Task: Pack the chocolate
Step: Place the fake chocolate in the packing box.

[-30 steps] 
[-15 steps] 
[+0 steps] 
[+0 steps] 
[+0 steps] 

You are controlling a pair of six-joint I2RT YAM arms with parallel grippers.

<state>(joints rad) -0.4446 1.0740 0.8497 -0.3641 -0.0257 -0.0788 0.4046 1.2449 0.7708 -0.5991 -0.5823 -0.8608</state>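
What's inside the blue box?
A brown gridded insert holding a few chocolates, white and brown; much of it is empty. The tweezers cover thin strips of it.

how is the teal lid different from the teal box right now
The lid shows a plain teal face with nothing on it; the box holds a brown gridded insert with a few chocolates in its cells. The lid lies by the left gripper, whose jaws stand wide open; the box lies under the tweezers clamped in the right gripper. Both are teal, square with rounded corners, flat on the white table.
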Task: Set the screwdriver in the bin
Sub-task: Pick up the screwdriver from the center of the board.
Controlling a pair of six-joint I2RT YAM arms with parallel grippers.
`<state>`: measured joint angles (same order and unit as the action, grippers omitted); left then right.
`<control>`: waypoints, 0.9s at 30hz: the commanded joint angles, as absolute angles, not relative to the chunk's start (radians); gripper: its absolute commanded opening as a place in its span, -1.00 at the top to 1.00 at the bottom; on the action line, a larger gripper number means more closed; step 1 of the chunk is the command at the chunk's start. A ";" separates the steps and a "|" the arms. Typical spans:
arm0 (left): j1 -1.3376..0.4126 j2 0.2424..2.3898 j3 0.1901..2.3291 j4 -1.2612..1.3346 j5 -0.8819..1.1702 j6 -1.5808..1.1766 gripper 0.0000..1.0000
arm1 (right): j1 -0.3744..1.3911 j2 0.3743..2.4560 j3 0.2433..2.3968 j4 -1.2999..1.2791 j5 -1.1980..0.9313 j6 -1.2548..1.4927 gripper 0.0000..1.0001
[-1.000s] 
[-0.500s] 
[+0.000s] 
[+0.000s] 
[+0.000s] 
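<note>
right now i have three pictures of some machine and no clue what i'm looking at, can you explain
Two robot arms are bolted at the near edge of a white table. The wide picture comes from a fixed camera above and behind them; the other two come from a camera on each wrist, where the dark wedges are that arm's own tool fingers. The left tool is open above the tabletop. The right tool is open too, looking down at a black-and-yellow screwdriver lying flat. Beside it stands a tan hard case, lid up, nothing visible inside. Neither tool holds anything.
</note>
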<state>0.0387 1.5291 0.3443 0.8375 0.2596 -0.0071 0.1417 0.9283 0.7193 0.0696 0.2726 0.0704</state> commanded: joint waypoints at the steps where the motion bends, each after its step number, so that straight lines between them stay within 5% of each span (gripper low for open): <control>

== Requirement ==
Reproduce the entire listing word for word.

== Problem solution ==
Task: Pack the chocolate
Step: Place the fake chocolate in the packing box.

[-30 steps] 
[-15 steps] 
[+0 steps] 
[+0 steps] 
[+0 steps] 

You are controlling a pair of six-joint I2RT YAM arms with parallel grippers.

<state>(joints rad) -0.4446 1.0740 0.8497 -0.3641 -0.0257 -0.0788 0.4046 1.2449 0.7708 -0.5991 -0.5823 -0.8608</state>
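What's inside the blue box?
A brown gridded insert holding a few chocolates, white and brown; much of it is empty. The tweezers cover thin strips of it.

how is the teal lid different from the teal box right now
The lid shows a plain teal face with nothing on it; the box holds a brown gridded insert with a few chocolates in its cells. The lid lies by the left gripper, whose jaws stand wide open; the box lies under the tweezers clamped in the right gripper. Both are teal, square with rounded corners, flat on the white table.
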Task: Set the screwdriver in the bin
Sub-task: Pick up the screwdriver from the center of the board.
Controlling a pair of six-joint I2RT YAM arms with parallel grippers.
`<state>`: measured joint angles (same order and unit as the action, grippers omitted); left then right.
`<control>`: waypoints, 0.9s at 30hz: the commanded joint angles, as absolute angles, not relative to the chunk's start (radians); gripper: its absolute commanded opening as a place in its span, -1.00 at the top to 1.00 at the bottom; on the action line, a larger gripper number means more closed; step 1 of the chunk is the command at the chunk's start. A ";" separates the steps and a "|" the arms. Typical spans:
arm0 (left): j1 -1.3376..0.4126 j2 0.2424..2.3898 j3 0.1901..2.3291 j4 -1.2612..1.3346 j5 -0.8819..1.1702 j6 -1.5808..1.1766 gripper 0.0000..1.0000
arm1 (right): j1 -0.3744..1.3911 j2 0.3743..2.4560 j3 0.2433..2.3968 j4 -1.2999..1.2791 j5 -1.1980..0.9313 j6 -1.2548..1.4927 gripper 0.0000..1.0001
[-1.000s] 
[-0.500s] 
[+0.000s] 
[+0.000s] 
[+0.000s] 
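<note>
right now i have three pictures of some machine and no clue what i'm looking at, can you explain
Two robot arms are bolted at the near edge of a white table. The wide picture comes from a fixed camera above and behind them; the other two come from a camera on each wrist, where the dark wedges are that arm's own tool fingers. The left tool is open above the tabletop. The right tool is open too, looking down at a black-and-yellow screwdriver lying flat. Beside it stands a tan hard case, lid up, nothing visible inside. Neither tool holds anything.
</note>
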<state>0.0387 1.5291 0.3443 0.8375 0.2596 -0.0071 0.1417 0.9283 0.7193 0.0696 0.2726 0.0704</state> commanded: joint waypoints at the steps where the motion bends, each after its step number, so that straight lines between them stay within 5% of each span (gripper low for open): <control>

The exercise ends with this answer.